#### [TASK TO CARRY OUT]
Copy exactly the lines from the first line of the records below through the line containing "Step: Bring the", including both, and nothing else.

#### [GIVEN RECORDS]
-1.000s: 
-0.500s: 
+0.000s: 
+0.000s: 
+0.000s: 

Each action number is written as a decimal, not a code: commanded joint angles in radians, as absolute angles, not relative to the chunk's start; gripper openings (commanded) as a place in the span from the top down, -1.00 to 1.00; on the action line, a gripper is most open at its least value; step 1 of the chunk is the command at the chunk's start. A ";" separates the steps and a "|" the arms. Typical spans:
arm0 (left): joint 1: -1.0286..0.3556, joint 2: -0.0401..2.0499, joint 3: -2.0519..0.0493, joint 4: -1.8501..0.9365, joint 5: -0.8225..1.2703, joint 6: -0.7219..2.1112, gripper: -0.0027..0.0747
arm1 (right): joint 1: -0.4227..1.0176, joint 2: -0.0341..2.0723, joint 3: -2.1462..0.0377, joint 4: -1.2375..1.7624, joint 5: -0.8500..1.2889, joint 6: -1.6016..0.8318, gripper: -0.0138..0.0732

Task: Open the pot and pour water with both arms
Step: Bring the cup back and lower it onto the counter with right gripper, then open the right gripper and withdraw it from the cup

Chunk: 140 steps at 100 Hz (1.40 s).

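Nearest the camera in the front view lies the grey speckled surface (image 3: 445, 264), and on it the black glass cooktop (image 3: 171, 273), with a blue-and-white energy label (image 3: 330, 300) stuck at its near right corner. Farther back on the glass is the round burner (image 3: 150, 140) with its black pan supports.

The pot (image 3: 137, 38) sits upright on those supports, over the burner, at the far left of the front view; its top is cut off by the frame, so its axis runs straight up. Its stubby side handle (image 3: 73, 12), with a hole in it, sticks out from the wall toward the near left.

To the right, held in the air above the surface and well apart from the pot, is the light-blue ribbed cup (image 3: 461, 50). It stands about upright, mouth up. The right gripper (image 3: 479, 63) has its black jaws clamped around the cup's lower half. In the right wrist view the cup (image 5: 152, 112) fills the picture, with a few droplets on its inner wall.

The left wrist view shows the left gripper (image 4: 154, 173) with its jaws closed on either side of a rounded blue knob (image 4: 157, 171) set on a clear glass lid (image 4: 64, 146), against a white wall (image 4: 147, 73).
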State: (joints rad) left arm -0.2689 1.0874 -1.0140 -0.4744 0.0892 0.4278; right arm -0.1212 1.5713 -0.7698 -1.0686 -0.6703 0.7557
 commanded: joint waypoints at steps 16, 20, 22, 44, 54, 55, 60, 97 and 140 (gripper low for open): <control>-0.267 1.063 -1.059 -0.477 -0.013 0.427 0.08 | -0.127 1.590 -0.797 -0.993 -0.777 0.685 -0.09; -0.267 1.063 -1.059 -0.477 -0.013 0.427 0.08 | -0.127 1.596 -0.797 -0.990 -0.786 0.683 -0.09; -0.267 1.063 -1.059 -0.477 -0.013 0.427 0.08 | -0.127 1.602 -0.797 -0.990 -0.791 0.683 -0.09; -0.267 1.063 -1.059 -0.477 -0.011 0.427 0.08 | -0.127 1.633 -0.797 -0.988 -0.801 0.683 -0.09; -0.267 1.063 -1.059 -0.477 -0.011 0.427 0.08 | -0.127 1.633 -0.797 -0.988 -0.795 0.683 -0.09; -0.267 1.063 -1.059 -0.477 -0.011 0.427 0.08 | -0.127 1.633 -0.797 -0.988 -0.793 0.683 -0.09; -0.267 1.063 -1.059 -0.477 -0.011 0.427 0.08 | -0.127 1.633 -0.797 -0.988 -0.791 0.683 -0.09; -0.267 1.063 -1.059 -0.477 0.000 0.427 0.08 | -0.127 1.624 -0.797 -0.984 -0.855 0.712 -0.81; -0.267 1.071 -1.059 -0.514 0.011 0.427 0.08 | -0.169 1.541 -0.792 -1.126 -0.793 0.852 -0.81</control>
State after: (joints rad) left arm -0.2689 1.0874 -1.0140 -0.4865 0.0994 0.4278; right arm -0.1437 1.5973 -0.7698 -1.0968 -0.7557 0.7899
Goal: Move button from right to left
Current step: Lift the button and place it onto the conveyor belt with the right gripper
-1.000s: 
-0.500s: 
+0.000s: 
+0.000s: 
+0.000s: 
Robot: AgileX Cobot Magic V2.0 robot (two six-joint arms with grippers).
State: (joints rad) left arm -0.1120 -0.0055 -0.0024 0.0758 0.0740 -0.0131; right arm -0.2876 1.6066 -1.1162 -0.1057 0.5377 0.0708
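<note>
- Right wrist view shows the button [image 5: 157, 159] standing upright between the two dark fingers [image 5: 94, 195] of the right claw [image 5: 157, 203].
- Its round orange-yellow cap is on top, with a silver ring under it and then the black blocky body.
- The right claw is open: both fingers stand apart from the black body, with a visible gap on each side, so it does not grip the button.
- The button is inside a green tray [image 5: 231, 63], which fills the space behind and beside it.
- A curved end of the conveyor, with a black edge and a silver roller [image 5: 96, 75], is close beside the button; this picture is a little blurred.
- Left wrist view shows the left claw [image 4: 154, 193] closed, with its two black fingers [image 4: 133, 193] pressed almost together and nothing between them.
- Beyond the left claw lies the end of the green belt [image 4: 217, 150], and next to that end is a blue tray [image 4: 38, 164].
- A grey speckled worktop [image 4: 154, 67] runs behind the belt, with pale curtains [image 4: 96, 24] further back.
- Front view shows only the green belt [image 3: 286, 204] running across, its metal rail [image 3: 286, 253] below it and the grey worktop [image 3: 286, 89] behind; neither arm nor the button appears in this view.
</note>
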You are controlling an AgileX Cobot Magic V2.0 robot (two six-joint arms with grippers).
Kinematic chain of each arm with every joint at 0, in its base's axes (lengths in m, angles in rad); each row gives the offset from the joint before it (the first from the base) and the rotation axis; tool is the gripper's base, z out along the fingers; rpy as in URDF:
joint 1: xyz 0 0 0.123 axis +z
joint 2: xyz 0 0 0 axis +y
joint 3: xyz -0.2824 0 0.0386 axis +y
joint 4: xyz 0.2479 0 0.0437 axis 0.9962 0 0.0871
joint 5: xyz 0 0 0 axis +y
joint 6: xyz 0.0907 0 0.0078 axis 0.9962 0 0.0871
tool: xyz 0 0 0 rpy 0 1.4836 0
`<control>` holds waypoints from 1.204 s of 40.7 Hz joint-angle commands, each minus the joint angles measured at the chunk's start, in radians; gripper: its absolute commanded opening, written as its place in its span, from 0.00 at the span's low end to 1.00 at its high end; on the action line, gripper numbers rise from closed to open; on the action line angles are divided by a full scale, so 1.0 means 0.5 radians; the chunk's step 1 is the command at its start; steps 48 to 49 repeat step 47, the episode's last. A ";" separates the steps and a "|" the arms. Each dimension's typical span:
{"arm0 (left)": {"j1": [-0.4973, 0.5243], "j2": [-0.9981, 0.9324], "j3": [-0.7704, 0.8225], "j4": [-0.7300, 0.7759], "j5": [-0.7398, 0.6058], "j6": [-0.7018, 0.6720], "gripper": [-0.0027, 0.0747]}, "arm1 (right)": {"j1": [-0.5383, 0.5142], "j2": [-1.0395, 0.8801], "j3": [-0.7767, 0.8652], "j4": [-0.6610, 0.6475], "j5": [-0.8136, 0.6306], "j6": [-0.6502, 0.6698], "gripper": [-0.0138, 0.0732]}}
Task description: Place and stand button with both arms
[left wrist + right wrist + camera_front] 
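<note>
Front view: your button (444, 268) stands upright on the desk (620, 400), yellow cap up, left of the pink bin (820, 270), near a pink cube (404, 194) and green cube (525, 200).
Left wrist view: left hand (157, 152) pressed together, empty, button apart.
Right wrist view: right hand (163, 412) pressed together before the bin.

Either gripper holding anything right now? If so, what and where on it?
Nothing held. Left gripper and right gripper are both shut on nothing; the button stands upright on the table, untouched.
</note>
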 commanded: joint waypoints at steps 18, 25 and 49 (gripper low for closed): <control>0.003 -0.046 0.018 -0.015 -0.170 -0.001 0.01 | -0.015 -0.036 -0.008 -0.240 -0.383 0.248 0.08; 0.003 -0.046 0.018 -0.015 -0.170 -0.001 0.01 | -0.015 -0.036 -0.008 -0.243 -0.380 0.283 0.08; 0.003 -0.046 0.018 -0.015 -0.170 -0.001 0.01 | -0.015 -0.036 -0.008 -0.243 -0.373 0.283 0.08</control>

#### [TASK ANSWER]
-1.000s: 
-0.500s: 
+0.000s: 
+0.000s: 
+0.000s: 

Each action number is written as a decimal, not a code: commanded joint angles in radians, as absolute angles, not relative to the chunk's start; gripper openings (commanded) as a place in the span from the top down, -1.00 to 1.00; on the action line, a gripper is most open at its least value; step 1 of the chunk is the command at the chunk's start. A ";" separates the steps and a "|" the arms. Typical spans:
arm0 (left): joint 1: -1.0286..0.3556, joint 2: -0.0401..2.0499, joint 3: -2.0519..0.0493, joint 4: -1.8501..0.9365, joint 5: -0.8225..1.2703, joint 6: -0.7219..2.1112, gripper: -0.0027..0.0747
arm1 (right): joint 1: -0.4227..1.0176, joint 2: -0.0341..2.0723, joint 3: -2.1462..0.0377, joint 4: -1.2375..1.7624, joint 5: -0.8500..1.2889, joint 6: -1.6016..0.8318, gripper: -0.0138..0.0732

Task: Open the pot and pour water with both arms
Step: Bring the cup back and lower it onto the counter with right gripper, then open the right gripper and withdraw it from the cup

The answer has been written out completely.